On May 9, 2016, the Equal Employment Opportunity Commission (EEOC) issued a resource document addressing the rights of employees with disabilities who seek leave as a reasonable accommodation under the Americans with Disabilities Act of 1990 (ADA). This document consolidates existing guidance by the EEOC on the ADA and leaves of absences regarding, among other things, leave as a reasonable accommodation, including the interactive process and policies on leave, reinstatement and reassignment.

The content of the publication generally represents no break from EEOC’s existing positions. However, the fact that the EEOC issued guidance dealing specifically with the concept of leave as an accommodation sheds light on the priority it places on leave issues, which one EEOC commissioner has called “some of the toughest situations for employers and employees to deal with in our workplaces.”

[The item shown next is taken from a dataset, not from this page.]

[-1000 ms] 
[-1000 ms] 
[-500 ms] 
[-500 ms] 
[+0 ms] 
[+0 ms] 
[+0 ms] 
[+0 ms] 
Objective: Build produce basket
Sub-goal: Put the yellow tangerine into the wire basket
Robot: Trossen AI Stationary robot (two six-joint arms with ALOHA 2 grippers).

The EEOC interprets the purpose of the ADA’s reasonable accommodation obligation to require employers to change their customary practices to enable employees with disabilities to work. A request for leave due to a medical condition must be treated as a request for a reasonable accommodation whereby the employer must promptly engage the employee in the interactive process. An employer may have to provide unpaid leave to an employee with a disability as a reasonable accommodation even where the employer does not customarily offer leave as a benefit or where the employee has exhausted or otherwise is not eligible for leave under existing policies. 

Not surprisingly, the resource document explains that an employee who informs her employer that a disability may cause periodic unplanned absences from work is considered to have requested a reasonable accommodation, which would trigger the employer’s duty to engage in the interactive process. The resource document also provides some insight into what the EEOC considers an undue hardship for purposes of analyzing whether an accommodation is reasonable:

  • A leave of absence that exceeds what is permitted under the Family and Medical Leave Act (FMLA), by itself, is not sufficient to show undue hardship.
  • Indefinite leave, meaning that an employee or her doctor cannot say whether or when she will be able to return to work, does constitute an undue hardship.
  • If reassignment is necessary because undue hardship precludes providing an accommodation with a current job, the employer must place the employee in a vacant position for which he is qualified without requiring the employee to compete with others unless another employee is entitled to the position under a uniformly applied seniority system.

The resource document further highlights the EEOC’s view that an employer may not wash its hands of responsibility for administering leaves for employees simply by relying on a third-party administrator. Other points emphasized in the guidance include:

  • An employer (which would include its third-party administrator) with an employee on leave with a fixed return date may not ask the employee to provide periodic updates, although it may reach out to an employee on an extended leave to check on the employee’s progress.
  • Employers who use form letters or third-party administrators to communicate with employees who are nearing the end of a leave should advise (or ensure that the third-party administrator so advises) that if the employee needs additional unpaid leave as a reasonable accommodation for a disability, the employee should seek it as soon as possible so that the employer may then consider it.
  • Employers who handle leave requests separately from requests for reasonable accommodations (e.g., a third-party administrator v. the HR department) should ensure nevertheless that the lines of communication between the responsible entities or departments are open to ensure consistency and compliance with the duty to engage in the interactive process.

Disability charges filed with the EEOC reached a new high in fiscal year 2015. The EEOC is certainly mindful of employers’ compliance with the ADA. Employers may want to scrutinize their own leave and reasonable accommodation processes, as well as those of their third-party leave administrators.